Значит, три недели слились для меня как бы в один день.
Если сон перебивает день, то разнообразит долгий день кормежка. Да, кормежки и есть те опорные столбы, на которых день покоится.
Ах, этот легкий шепоток, переходящий во взрыв радости — мальчики пошли за едой. Всегда есть два-три сравнительно здоровых паренька, которые помогают делать тяжелую работу — принести кислородный баллон или ведра с едой, снести в морг отмаявшегося бедолажку.
И вот старенькая тетя Маня стряхивает со столов крошки, оставшиеся от завтрака, и она же объявляет полную мобилизацию всех наличных ресурсов.
Еду разносят и раздают все — постовые и процедурные сестры, и санитарки, и больные, которые почище.
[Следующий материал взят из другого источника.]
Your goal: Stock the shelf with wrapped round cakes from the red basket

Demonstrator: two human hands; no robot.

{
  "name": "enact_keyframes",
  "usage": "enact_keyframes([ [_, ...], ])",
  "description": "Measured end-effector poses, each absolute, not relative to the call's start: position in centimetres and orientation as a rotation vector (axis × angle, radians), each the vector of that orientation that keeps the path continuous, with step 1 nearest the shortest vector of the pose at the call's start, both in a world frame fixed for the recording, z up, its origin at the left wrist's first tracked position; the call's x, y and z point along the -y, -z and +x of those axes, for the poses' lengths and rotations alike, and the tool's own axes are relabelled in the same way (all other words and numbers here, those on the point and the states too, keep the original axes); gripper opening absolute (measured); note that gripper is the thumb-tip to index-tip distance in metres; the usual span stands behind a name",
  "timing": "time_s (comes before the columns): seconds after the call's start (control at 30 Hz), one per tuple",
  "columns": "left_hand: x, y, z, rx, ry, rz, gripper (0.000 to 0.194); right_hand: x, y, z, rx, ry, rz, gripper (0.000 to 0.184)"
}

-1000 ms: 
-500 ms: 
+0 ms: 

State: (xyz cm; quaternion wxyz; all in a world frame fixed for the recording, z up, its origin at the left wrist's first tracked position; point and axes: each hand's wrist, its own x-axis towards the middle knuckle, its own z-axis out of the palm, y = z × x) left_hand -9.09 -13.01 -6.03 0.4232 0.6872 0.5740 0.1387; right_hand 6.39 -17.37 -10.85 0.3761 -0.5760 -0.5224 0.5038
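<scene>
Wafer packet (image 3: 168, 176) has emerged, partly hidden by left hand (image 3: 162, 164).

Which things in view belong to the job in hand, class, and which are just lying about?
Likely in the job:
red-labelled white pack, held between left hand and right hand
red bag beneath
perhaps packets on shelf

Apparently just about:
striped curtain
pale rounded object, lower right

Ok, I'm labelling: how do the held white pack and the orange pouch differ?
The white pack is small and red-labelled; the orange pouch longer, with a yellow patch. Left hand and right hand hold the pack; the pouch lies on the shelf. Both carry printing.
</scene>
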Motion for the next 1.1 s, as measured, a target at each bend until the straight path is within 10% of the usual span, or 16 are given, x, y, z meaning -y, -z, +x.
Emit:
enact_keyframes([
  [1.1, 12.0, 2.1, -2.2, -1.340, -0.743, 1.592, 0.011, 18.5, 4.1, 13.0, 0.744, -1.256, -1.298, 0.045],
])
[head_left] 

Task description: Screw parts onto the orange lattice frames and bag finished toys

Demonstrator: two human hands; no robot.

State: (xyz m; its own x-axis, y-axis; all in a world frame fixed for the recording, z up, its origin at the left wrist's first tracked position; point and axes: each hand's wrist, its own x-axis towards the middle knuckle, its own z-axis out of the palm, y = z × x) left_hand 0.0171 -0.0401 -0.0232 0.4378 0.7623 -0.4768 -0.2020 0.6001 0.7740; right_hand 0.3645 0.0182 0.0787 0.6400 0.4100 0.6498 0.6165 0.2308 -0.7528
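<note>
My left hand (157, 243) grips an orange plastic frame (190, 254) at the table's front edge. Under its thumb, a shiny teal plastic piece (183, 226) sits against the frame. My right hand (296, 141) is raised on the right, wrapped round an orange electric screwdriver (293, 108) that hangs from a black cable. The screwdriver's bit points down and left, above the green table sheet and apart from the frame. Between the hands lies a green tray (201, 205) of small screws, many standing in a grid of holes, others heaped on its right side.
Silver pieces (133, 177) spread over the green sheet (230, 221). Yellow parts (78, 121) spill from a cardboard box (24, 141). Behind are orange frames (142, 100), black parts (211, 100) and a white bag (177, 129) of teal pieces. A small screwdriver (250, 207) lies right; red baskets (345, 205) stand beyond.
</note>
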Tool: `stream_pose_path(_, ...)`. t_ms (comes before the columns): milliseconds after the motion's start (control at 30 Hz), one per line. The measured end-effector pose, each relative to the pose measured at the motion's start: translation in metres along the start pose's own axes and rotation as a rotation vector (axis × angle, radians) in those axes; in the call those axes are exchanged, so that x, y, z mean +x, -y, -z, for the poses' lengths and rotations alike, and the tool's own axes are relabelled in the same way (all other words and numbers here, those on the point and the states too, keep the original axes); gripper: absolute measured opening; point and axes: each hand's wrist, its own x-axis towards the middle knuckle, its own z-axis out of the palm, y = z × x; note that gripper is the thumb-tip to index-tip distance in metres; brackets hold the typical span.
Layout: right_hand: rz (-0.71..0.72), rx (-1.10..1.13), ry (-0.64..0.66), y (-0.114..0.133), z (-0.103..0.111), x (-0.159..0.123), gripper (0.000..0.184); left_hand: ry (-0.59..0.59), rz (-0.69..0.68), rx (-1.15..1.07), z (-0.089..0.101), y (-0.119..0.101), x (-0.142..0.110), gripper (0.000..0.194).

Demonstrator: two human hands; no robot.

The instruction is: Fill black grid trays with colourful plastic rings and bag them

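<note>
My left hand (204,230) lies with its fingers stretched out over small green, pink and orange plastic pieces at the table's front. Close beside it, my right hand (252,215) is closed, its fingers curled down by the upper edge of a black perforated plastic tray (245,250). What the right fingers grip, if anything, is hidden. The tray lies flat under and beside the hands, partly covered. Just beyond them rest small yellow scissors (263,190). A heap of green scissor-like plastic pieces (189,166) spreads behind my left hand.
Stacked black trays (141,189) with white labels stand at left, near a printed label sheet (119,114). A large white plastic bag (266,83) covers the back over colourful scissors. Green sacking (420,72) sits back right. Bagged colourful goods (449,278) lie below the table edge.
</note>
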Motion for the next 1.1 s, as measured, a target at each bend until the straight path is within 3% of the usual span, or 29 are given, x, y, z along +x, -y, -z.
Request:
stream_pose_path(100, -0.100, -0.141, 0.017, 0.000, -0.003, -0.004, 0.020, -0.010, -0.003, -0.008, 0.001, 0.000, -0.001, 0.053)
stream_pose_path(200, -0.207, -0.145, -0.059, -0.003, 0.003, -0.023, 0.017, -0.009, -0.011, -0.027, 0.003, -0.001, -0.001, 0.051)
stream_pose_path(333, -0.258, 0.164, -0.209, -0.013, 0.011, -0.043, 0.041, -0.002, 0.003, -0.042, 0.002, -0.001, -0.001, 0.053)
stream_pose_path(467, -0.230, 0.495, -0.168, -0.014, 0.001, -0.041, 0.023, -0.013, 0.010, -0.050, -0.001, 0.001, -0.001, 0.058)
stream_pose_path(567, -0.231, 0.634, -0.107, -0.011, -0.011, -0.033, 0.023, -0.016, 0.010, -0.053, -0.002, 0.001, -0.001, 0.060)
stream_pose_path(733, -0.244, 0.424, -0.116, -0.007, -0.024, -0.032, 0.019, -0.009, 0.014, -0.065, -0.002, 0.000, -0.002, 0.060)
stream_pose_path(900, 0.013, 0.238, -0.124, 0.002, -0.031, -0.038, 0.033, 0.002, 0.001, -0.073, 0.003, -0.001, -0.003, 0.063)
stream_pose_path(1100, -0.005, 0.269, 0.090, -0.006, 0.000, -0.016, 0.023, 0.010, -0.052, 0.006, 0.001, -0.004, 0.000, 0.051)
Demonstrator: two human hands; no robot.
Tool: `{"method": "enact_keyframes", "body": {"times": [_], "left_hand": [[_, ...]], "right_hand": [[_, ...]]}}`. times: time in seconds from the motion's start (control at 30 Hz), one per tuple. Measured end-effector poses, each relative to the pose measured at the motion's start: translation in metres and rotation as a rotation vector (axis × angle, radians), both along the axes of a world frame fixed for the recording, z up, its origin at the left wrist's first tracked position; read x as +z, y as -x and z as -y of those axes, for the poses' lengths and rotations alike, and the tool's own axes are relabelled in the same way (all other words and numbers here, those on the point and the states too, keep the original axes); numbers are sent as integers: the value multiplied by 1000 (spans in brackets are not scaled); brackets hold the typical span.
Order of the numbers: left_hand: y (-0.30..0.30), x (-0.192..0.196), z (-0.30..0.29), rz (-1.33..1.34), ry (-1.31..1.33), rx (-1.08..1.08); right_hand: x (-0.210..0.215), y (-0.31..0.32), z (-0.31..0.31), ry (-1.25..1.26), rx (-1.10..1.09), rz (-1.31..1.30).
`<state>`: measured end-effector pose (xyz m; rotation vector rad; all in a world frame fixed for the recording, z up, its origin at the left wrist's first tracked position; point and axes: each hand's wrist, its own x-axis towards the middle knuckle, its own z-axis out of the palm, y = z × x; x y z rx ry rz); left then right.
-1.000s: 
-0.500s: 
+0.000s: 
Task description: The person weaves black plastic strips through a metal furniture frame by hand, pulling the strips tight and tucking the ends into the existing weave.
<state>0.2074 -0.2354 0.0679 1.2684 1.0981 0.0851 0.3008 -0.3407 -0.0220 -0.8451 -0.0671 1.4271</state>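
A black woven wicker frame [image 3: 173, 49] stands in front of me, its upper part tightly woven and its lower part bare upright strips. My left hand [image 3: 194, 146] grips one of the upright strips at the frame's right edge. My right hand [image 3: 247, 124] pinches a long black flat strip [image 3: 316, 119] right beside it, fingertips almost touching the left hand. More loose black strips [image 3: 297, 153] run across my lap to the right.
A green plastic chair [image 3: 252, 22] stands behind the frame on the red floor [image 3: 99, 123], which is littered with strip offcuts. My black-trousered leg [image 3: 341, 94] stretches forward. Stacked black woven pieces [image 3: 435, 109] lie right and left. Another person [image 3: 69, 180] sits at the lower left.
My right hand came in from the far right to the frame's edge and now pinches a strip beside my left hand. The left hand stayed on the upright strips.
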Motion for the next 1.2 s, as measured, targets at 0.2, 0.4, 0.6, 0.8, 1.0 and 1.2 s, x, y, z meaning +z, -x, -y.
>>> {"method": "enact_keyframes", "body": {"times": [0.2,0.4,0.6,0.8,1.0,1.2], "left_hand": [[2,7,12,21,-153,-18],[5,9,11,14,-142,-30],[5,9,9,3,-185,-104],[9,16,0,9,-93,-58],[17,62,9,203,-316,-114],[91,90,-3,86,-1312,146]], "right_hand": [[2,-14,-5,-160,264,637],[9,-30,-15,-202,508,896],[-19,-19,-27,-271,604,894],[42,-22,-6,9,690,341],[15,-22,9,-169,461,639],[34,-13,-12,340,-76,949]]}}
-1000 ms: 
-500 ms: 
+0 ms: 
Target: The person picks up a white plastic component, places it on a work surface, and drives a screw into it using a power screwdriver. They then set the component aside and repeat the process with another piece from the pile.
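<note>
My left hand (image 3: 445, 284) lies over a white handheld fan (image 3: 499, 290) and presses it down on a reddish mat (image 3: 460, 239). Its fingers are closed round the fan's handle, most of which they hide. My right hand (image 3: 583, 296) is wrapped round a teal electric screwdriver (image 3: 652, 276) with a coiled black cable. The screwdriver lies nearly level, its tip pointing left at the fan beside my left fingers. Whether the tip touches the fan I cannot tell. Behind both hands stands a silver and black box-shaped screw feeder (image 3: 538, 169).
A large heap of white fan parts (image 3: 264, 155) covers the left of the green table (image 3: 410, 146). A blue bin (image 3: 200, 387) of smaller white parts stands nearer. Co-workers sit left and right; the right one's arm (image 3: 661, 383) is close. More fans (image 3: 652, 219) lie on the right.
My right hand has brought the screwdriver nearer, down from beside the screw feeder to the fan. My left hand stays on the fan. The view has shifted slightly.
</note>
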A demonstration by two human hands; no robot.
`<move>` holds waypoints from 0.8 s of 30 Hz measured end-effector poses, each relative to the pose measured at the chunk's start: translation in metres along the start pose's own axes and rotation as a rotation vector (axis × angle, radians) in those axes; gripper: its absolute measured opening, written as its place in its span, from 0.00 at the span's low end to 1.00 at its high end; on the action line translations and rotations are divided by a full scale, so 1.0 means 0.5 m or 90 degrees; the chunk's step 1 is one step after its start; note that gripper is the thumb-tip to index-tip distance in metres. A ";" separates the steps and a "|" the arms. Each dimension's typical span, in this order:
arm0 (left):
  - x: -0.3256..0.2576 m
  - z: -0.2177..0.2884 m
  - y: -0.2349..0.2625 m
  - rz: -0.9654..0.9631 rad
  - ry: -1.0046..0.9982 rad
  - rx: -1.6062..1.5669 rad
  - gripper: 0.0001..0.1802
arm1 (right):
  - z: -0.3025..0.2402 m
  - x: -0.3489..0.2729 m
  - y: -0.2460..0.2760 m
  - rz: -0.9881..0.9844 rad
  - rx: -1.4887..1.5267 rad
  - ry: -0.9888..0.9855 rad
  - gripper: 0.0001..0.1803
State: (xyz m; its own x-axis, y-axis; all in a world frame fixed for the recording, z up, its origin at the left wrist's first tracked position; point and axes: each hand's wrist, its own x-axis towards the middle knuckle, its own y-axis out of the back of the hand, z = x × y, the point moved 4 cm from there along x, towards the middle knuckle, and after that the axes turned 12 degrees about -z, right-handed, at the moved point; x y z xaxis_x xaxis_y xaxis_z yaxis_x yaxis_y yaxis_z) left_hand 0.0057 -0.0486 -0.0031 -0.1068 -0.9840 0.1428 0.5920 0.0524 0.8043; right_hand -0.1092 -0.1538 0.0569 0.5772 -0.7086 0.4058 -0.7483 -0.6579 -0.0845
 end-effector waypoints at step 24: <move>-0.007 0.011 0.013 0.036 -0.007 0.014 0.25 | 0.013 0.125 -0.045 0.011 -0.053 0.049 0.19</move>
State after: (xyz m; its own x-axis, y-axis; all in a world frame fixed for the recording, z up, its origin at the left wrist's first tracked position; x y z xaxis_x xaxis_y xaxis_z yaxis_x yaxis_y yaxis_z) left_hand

Потому что основа основ — напор. Только ты успел заглотнуть первое, как тебе сходу подают второе, к примеру, котлету, шмякнутую в перловку. Уж перловку-то почти никто не станет есть, так, если только из любопытства колупнуть ее разок-другой, как бы в поисках клада. Котлету же съедают все. Кроме, разумеется, тех, кому из дома принесли курицу или мясо.
А потом очередь горячего компота. Уж его все глотают неторопливо, чтоб потешить свое гурманство.
Однажды ко мне подошла начмед.
— Ну, как вам наша пища? — поинтересовалась она.
— Все в порядке. Соблюдаю чистоту эксперимента — ем только больничное. И, как видите, жив и вес не теряю.
— Я понимаю, что вы не в восторге. Но я призову посмотреть вас на дело иначе. Что ест большинство больных дома? У нас положено на нос сто граммов мяса в день — это, разумеется, общего веса. Ну, тридцать процентов — кости, отходы, затем усушка, утруска, налипание. Но худо-бедно пятьдесят-то граммов в день больной получает. Извольте выйти к столу и покушайте. Вы дома часто рыбу едите? А у нас на ужин три раза в неделю рыба. Пусть треска и хек, но ведь три раза вынь да положь. Нет, Всеволод Сергеевич, я всегда внимательно выслушиваю жалобы на наше питание, но и думаю при этом — а что вы дома едите, голубчики? И если к тому же муж пьянчужка, то у тебя каждый вечер пустая картошка с чаем.
И это, скажу прямо, была убедительная речь. То-то я иной раз не понимал, а чего это некоторые больные неохотно выписываются. Вроде и полегчало, а домой не спешат. А то и не спешат, что не надо здесь шустрить по магазинам, и не надо видеть нетрезвую рожу мужа, или ловить на себе укоризненные взгляды кормильцев — вон ты стара, а лопатишь за столом, что молодуха.
Да, все в сравнении. И после разговора с начмедом я так и начал понимать, что у нас вполне сносно. Тебе не надо усилий прилагать, тебе следует только клювик раскрыть. Даже не придется расходовать на пережевывание — все уже пережевано.